■ Supplied information
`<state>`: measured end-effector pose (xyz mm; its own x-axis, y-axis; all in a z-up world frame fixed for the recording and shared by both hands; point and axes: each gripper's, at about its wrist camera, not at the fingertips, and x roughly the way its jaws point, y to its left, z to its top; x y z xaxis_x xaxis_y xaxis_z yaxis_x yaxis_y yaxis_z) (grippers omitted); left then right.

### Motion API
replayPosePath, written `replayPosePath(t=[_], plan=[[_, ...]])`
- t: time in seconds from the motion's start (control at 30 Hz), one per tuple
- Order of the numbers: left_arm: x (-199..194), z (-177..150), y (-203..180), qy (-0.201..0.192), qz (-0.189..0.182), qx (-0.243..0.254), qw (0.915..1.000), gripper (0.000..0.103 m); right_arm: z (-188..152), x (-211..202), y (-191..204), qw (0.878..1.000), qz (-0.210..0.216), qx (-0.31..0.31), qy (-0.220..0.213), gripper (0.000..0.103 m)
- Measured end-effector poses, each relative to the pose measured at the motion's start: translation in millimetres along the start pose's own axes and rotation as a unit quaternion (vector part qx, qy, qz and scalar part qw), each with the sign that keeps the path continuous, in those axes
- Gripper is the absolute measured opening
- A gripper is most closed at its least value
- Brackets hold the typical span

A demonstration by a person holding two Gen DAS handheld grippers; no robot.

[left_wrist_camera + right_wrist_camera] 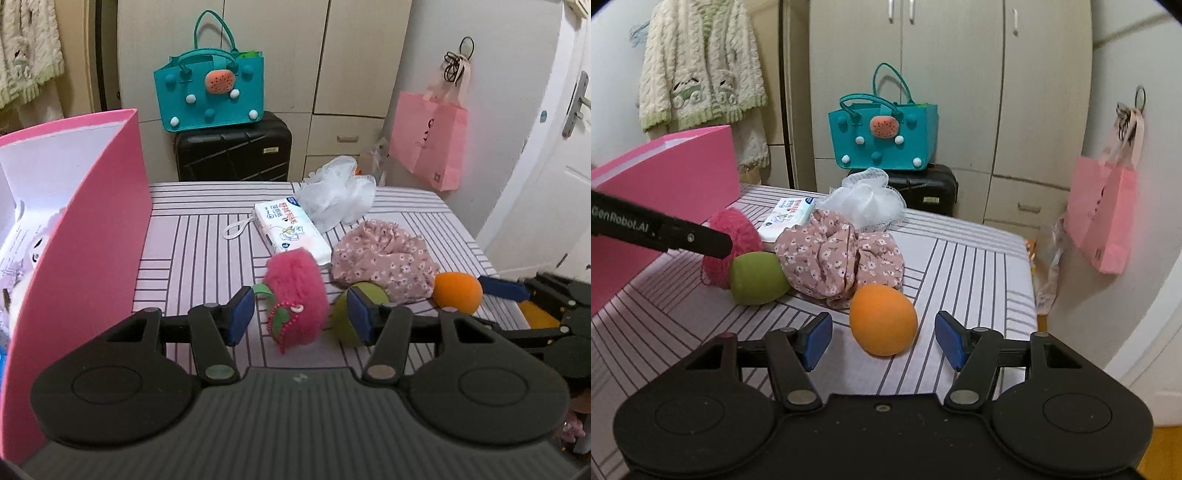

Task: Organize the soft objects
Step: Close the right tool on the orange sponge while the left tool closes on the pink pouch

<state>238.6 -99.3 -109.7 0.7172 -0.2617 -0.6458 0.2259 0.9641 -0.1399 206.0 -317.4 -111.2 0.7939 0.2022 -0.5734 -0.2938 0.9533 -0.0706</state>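
A fluffy pink plush point(295, 295) lies on the striped table point(207, 251), between the open fingers of my left gripper point(301, 315). A green ball point(345, 317) sits just behind the left gripper's right finger. An orange ball point(882, 319) lies between the open fingers of my right gripper point(884, 339), not gripped; it also shows in the left wrist view point(458, 291). A floral cloth point(834, 254), a tissue pack point(291, 229) and a white mesh pouf point(336, 195) lie farther back. In the right wrist view the plush point(735, 236) sits behind the left gripper's arm.
A tall pink box point(88, 236) stands at the table's left with soft items inside. Beyond the table are a black suitcase point(232, 151) with a teal bag point(210, 92) on it, cabinets, and a pink paper bag point(428, 144) hanging at the right.
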Motion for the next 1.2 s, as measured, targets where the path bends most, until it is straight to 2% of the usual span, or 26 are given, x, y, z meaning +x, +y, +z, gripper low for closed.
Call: replayPosePath(t=[0.2, 0.27, 0.33, 0.4, 0.43, 0.53, 0.7, 0.83, 0.97, 1.2], plan=[[4, 2, 2, -0.009, -0.007, -0.019, 0.9998, 0.054, -1, 10, -4, 0.999, 0.024, 0.037, 0.014, 0.067], [6, 3, 4, -0.009, -0.001, -0.026, 0.9996, 0.053, -2, 12, -2, 0.999, 0.018, 0.037, 0.014, 0.067], [10, 4, 6, -0.003, 0.001, -0.034, 0.9994, 0.049, -2, 11, 0, 0.999, 0.007, 0.036, 0.008, 0.064], [13, 3, 6, 0.008, 0.001, -0.034, 0.9994, 0.045, -1, 10, 1, 0.999, 0.003, 0.041, 0.004, 0.047], [15, 3, 5, 0.016, 0.003, -0.026, 0.9995, 0.044, -2, 9, 1, 0.999, 0.003, 0.044, 0.002, 0.045], [17, 0, 2, 0.021, 0.007, -0.009, 0.9997, 0.04, -2, 6, 1, 0.999, -0.003, 0.047, -0.006, 0.044], [18, -1, 9, 0.016, -0.005, -0.026, 0.9995, 0.03, -5, 2, 10, 0.999, -0.01, 0.034, -0.007, 0.044], [10, -4, 10, 0.003, -0.022, -0.026, 0.9994, 0.028, -7, -4, 14, 0.999, -0.015, 0.044, -0.009, 0.044], [-6, -5, 8, -0.023, -0.017, -0.013, 0.9995, 0.028, -8, -10, 18, 0.998, -0.021, 0.055, -0.006, 0.044], [-32, -9, 11, -0.017, -0.046, -0.01, 0.9987, 0.028, -14, -21, 29, 0.997, -0.032, 0.072, 0.009, 0.044]])
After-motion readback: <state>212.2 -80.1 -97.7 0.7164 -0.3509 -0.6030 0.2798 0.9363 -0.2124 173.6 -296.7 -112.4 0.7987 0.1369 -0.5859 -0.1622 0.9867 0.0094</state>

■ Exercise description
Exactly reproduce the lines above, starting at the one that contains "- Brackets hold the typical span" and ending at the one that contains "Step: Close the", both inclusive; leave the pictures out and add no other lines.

■ Solution to the problem
- Brackets hold the typical span

A demonstration by a person holding two Gen DAS handheld grippers; no robot.

[left_wrist_camera + right_wrist_camera] 

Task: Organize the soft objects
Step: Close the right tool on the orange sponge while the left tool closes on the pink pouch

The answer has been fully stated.